II. - En présence d'une clause contraire, le consentement de l'auteur de la libéralité ou de ses ayants droit est nécessaire à l'application de la présente section.
L'intention de restitution est notifiée par acte extrajudiciaire à l'auteur de la libéralité et à ses ayants droit dont l'existence ne peut légitimement être ignorée ou qui peuvent être identifiés sans diligences manifestement disproportionnées. Il est également procédé à la publication de l'intention de restitution dans un journal d'annonces légales au lieu de conservation du bien culturel ainsi que par voie d'affichage et sur le site internet du ministère chargé de la culture.
Par dérogation au premier alinéa du présent II, en l'absence de réponse de l'auteur de la libéralité ou de ses ayants droit à l'expiration d'un délai de six mois à compter de la dernière formalité de publicité ou de la dernière notification accomplie, il peut être procédé à la sortie du bien culturel du domaine public dans les conditions définies à la présente section.
Conformément à l'article 3 de la loi n° 2026-351 du 9 mai 2026, ces dispositions, dans leur rédaction issue de ladite loi, s'appliquent aux demandes de restitutions en cours d'examen à la date de sa publication.
Article L115-16
Version en vigueur depuis le 11/05/2026Version en vigueur depuis le 11 mai 2026
Un décret en Conseil d'Etat détermine les conditions d'application de la présente section.
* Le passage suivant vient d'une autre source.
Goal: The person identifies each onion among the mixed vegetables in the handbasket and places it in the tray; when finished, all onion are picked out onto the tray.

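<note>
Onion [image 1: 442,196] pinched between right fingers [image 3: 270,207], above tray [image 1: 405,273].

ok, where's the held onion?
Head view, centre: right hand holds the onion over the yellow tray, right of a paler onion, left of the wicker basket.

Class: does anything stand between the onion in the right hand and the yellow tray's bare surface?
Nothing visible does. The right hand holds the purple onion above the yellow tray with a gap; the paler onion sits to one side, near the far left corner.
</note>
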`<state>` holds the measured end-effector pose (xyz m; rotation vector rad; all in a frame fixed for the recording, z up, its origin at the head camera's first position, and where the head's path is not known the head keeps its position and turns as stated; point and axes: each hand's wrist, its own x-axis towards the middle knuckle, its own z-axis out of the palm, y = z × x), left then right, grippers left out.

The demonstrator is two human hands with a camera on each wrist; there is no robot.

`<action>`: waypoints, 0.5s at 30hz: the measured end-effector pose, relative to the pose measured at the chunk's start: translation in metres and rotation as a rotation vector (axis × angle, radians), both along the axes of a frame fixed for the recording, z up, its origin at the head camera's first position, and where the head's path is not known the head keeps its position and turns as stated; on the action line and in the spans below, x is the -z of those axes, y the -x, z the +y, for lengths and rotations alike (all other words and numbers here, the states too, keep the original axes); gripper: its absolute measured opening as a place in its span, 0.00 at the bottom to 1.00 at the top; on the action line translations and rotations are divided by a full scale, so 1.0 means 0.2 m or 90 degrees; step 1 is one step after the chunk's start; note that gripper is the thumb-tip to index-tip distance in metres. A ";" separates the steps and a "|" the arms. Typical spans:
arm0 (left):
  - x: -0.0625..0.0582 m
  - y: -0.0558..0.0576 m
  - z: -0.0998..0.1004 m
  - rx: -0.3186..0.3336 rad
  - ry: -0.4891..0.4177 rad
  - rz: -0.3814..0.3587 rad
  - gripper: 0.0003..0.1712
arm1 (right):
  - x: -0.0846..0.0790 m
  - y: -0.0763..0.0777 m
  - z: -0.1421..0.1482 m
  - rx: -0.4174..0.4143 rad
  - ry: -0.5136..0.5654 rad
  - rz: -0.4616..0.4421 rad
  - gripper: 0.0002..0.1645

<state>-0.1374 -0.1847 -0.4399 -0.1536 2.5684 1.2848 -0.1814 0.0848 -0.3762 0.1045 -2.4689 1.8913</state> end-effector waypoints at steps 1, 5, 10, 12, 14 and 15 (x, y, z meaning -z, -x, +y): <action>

Il précise, en particulier, les règles relatives à la forme et à l'instruction de la demande de restitution, celles relatives à la composition, à l'organisation et au fonctionnement du comité scientifique mentionné à l'article L. 115-13 ainsi que les modalités et les délais de remise du bien culturel à l'Etat concerné à la suite de sa sortie du domaine public.
Conformément à l'article 3 de la loi n° 2026-351 du 9 mai 2026, ces dispositions, dans leur rédaction issue de ladite loi, s'appliquent aux demandes de restitutions en cours d'examen à la date de sa publication.